> [What needs to be done]
From the data below, repeat exactly the lines from the line with "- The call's" to the line with "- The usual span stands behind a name", both included.

--- The records Enclosed Below ---

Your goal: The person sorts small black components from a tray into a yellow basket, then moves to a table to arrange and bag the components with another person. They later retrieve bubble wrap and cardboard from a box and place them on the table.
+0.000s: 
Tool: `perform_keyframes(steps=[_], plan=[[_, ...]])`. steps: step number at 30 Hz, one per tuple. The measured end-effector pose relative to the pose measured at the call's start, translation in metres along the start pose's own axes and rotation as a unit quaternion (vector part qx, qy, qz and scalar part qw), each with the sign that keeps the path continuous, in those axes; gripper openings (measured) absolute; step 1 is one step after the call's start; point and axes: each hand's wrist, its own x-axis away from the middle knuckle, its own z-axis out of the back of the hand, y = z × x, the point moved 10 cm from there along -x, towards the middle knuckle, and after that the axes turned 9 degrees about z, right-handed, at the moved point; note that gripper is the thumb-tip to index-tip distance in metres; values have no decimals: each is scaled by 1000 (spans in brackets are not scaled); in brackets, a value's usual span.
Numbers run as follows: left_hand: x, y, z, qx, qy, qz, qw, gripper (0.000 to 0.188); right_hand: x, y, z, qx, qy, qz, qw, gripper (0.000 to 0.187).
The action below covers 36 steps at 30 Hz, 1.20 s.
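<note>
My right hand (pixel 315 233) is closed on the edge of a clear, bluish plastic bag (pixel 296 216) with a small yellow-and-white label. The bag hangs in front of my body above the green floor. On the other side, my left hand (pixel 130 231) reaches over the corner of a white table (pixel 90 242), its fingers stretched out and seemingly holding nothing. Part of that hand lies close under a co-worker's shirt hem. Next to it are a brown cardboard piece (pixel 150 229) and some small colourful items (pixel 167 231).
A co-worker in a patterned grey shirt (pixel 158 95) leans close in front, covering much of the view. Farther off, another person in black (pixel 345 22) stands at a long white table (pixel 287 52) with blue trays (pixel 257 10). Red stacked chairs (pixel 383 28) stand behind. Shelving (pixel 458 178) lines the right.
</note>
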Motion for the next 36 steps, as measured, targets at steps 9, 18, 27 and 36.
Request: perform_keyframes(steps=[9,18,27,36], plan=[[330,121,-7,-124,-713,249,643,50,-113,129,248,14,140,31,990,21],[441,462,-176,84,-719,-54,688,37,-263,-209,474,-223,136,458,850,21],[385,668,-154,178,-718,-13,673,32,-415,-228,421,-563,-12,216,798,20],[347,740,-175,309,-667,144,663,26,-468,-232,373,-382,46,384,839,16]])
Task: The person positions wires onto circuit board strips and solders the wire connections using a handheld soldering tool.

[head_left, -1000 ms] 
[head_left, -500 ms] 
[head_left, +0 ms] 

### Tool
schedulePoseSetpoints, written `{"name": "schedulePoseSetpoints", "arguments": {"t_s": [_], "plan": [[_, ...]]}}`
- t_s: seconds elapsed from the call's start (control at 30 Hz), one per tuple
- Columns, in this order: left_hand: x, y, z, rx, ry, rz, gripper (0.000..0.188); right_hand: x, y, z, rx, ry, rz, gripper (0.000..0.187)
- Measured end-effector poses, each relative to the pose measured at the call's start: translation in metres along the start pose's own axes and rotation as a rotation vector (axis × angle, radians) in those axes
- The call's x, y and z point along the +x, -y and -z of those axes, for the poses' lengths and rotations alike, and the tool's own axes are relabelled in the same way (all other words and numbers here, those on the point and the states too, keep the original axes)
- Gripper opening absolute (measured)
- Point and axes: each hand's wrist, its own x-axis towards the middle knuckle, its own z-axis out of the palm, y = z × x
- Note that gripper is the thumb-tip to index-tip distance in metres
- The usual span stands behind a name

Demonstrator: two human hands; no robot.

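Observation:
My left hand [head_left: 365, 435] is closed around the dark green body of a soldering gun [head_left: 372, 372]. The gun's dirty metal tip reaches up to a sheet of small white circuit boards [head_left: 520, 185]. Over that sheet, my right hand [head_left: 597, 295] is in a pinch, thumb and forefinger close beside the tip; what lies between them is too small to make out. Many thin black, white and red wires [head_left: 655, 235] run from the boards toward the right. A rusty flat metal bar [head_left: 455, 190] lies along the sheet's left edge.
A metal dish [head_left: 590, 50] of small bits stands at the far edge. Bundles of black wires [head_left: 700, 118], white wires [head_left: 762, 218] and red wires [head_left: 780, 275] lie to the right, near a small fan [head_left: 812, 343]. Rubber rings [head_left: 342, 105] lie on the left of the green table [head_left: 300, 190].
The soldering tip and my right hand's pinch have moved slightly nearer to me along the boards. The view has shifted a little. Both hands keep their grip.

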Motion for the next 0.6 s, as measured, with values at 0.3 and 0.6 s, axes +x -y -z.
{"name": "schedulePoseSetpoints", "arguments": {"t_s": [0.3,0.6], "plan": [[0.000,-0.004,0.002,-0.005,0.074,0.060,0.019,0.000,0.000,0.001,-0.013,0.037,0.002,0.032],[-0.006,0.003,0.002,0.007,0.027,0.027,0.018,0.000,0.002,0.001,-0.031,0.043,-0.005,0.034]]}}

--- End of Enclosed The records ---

> [Exercise answer]
- The call's x, y and z point along the +x, -y and -z of those axes, for the poses' lengths and rotations alike, and the tool's own axes are relabelled in the same way (all other words and numbers here, those on the point and the states too, keep the original axes)
- Gripper opening absolute (measured)
- Point and axes: each hand's wrist, its own x-axis towards the middle knuckle, its own z-axis out of the palm, y = z × x
- Note that gripper is the thumb-tip to index-tip distance in metres
- The usual span stands behind a name

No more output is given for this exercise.